自動車運転中の喫煙は交通事故のリスクであると考えられています。その理由として、たばこを取り出す、火をつける、灰皿に灰を落とす、火を消す――といった一連の喫煙関連行動が、運転に対する集中力を散漫にさせるからです。
喫煙習慣と交通事故死の関連性を検討した研究論文が日本疫学会誌2019年5月号に掲載されました。
この研究では、茨城県に在住する男性3万3138人、及び女性6万3940人が対象となっています。被験者は、全く喫煙したことのない非喫煙者、かつて喫煙をしていた元喫煙者、喫煙本数が1日20本未満の喫煙者、喫煙本数が1日20本以上の喫煙者の4つのグループに分けられ、交通事故死のリスクが比較されました。なお、結果に影響を与えうる年齢や飲酒状況について、統計的に補正を行い解析をしています。
20年にわたる追跡調査の結果、男性の交通事故死のリスクは、非喫煙者と比較して、1日20本未満の喫煙者で32%、1日20本以上の喫煙者で54%、高い傾向にありました。統計学的に有意な差を認めていませんが、喫煙本数が多いとリスクの大きさも増加することが示されています。他方、女性では喫煙者の数が少ないために関連性を見いだせなかったと報告されています。
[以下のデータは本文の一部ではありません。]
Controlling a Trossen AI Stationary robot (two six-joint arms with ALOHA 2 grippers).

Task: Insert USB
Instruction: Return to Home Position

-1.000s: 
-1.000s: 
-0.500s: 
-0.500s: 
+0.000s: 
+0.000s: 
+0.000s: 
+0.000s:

本研究は喫煙習慣と交通事故死リスクの関連を検討したもので、自動車運転中の喫煙行動と交通事故死のリスクを評価したものではありません。運転中の喫煙行動に限定すれば、さらに事故死のリスクは高まる可能性があります。自動車運転中の携帯電話の使用で死亡事故発生率が約2倍増加することを踏まえると、本研究で示されたリスク増加は軽視できないように思います。